I've never smoked crack.
But I realize, after taking a good 90 minutes of weekend time that could have otherwise been spent studying for midterms, anyone involved in subjecting me to "Monkeybone" must have been on it, big time.
More "Fritz the Cat" than Disney, "Monkeybone" is a HUGE waste of a talented array of Hollywood whatnots whom I used to respect. It's not a movie that you would just watch for fun, or my idea of fun. It's not even drink-a-few-beers-with-your-buds fun. It's just UGGGHHHHHH!!!!
Brendan Fraser plays Stu Miley, a cartoonist, who besides the fact that he is on the verge of becoming a mainstream hit, has no business being in the same company as his girlfriend, played by Bridget Fonda. After a car accident, Miley is transported to his own pure hell, where he (and the audience) is subjected to a freak show of animation and a groan-inducing little monkey that makes Jar-Jar Binks look saintly.
And, get this. Miley's woman, who is some kind of sleep doctor, injects him with nightmare juice in order to "scare him awake." This is to prevent his sister, who inexplicably is already in the know and hates Miley as much as I did by that point in the film, from pulling the plug on Stu's life support.
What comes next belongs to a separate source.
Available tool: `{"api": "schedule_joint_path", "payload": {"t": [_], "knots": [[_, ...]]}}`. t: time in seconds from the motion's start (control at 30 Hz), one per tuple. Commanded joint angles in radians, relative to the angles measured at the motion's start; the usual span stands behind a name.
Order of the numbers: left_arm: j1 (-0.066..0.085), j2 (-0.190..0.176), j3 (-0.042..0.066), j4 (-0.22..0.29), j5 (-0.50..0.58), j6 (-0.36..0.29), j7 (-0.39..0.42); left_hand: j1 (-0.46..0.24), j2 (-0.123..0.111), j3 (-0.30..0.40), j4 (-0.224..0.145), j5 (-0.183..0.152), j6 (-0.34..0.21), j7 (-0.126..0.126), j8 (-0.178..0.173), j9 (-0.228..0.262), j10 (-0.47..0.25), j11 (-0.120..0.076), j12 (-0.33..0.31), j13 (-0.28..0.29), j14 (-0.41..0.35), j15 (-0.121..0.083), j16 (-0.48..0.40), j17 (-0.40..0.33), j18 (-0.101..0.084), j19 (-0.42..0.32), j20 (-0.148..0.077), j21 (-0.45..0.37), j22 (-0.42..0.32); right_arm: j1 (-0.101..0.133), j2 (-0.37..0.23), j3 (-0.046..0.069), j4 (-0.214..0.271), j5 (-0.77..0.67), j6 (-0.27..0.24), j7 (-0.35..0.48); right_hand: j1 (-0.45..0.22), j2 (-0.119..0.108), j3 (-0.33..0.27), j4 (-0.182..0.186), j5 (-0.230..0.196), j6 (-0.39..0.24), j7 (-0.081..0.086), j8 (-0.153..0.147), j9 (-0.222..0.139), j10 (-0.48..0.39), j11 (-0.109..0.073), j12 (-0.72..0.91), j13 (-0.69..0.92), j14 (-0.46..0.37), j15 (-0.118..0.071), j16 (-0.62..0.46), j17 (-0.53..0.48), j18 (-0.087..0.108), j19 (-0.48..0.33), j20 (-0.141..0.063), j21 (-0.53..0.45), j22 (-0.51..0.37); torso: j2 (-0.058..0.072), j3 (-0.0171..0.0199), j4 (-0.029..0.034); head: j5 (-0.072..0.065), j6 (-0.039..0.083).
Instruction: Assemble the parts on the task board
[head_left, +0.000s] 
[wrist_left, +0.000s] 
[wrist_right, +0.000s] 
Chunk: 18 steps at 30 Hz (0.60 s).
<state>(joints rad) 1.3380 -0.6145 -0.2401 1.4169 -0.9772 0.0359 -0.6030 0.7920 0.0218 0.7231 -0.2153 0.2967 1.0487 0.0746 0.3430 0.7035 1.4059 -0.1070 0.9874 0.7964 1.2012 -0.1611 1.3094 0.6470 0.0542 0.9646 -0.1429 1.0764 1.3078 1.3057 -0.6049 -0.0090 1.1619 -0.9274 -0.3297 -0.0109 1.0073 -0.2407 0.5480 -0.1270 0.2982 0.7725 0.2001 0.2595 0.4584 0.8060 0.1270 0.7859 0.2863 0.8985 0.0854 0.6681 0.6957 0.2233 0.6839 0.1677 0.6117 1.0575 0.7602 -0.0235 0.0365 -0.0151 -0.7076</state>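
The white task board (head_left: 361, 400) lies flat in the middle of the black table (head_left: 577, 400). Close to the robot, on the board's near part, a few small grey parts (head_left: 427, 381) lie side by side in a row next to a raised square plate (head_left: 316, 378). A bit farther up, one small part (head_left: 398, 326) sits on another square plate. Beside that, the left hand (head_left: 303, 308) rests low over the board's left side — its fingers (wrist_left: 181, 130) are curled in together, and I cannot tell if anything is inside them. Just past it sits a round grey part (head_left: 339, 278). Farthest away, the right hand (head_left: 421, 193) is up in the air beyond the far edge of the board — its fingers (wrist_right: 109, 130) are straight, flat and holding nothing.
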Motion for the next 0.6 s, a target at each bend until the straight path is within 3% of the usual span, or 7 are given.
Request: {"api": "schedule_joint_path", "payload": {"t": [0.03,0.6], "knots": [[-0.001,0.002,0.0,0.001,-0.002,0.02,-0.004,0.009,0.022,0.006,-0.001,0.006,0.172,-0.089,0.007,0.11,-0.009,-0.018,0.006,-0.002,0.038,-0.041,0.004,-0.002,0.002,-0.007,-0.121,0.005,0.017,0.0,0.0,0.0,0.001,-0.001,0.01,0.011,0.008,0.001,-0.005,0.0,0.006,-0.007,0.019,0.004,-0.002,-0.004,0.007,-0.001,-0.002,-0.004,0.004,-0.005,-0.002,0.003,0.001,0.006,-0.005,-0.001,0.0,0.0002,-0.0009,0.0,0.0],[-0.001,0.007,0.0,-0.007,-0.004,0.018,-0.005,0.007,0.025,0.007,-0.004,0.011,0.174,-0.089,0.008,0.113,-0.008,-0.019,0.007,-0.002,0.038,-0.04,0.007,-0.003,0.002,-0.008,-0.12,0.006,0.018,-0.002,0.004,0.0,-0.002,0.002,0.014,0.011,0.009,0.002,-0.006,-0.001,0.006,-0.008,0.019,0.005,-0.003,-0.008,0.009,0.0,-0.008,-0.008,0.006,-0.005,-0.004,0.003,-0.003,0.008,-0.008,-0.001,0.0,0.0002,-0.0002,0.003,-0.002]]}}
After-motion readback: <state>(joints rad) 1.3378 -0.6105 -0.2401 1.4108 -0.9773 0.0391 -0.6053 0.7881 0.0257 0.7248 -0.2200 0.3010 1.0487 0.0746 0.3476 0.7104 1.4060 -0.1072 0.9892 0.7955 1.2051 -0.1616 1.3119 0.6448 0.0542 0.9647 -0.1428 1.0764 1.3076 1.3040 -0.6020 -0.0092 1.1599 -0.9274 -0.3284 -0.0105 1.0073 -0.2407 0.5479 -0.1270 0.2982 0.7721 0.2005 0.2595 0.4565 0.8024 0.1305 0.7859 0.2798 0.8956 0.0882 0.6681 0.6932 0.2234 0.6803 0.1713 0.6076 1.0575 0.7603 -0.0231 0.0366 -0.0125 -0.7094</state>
In a film such as "Monkeybone," suspension of disbelief is essential. Hell, "Pee-Wee's Playhouse" back in the day worked because you believed that Pee-Wee was plain crazy. But for the love of Homer Simpson, virtually everything in "Monkeybone" looks as fake as a $5 whore. Even the relationship between the two main characters, which is the prime motivation for Miley coming back from cartoony-world, is grossly underplayed.
Director Henry Selick is undoubtedly getting his home egged by Hollywood executives who obviously put a large amount of dough into "Monkeybone." He was responsible for "The Nightmare Before Christmas," a movie that was entertaining and fun, of which "Monkeybone" is neither.
In fact, the only bright light in this dark film comes courtesy of the extremely talented physical comedy of "Saturday Night Live" funnyman Chris Kattan (a.k.a. Mango). Somewhere near the end of this whole mess, he plays the inhabited body of a recently dead gymnast that keeps losing his most precious body parts while looking for an AWOL monkey deserving of a hard spanking. See, I can hardly even explain it.
So if, like me, you have never smoked crack, avoid "Monkeybone" like the plague. You will be happy, crack-free and seven bucks richer.